Problem to work on:
Exactly reproduce the lines from the one containing "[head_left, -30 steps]" through the last line of the data, both ends included, leaving out pictures.

Data segment:
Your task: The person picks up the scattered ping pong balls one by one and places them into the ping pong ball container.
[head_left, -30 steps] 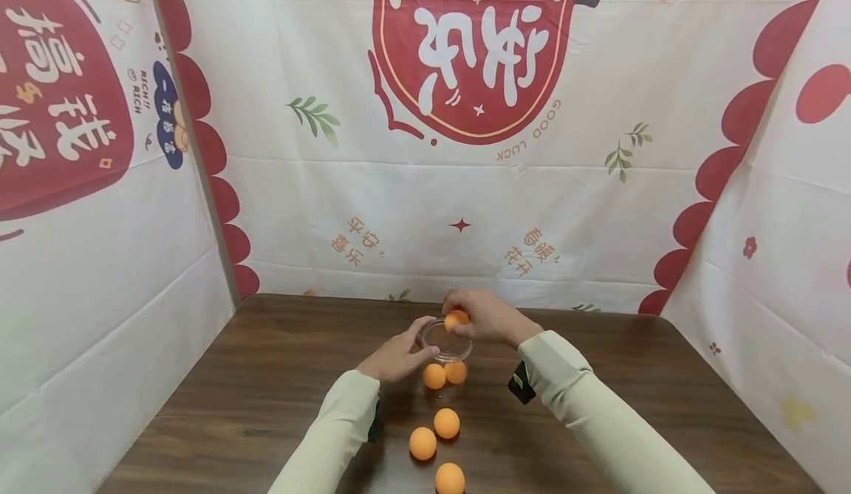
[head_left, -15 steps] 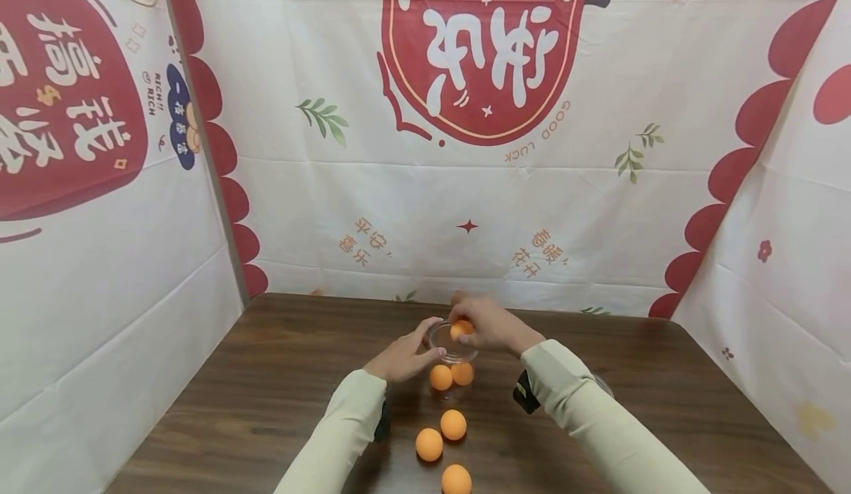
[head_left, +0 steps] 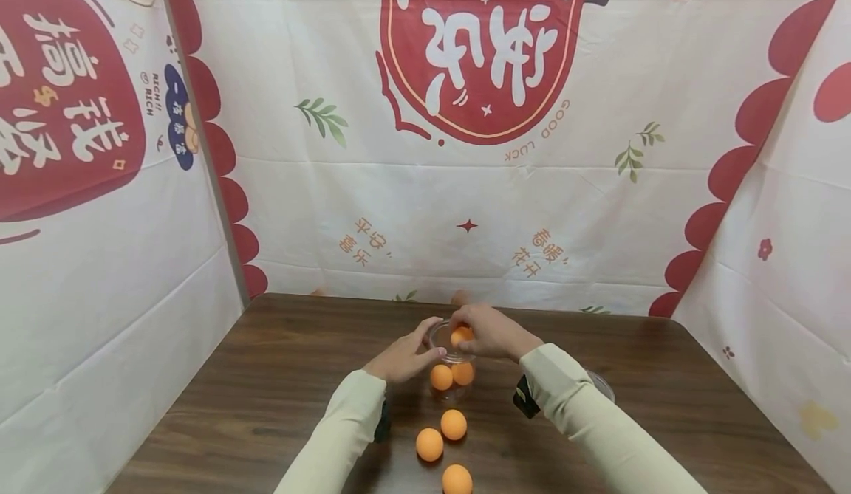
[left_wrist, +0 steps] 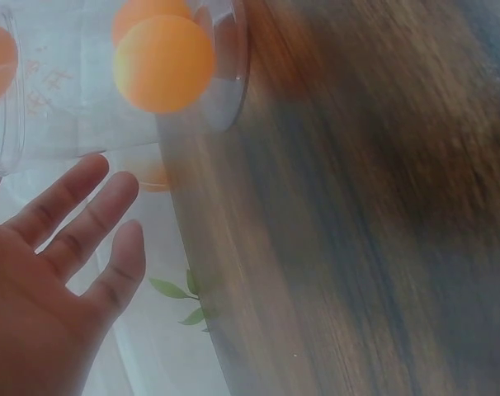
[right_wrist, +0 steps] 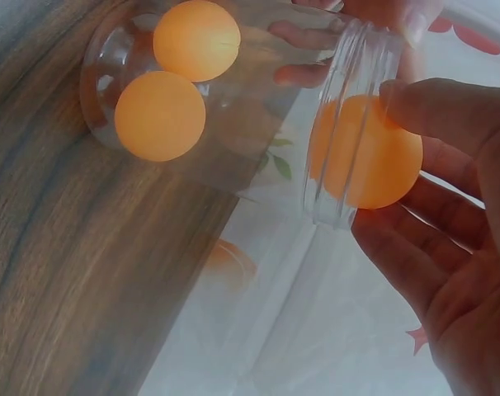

Output for this exercise:
[head_left, -30 steps] 
[head_left, -15 steps] 
[head_left, +0 steps] 
[left_wrist, +0 steps] 
[right_wrist, +0 steps] 

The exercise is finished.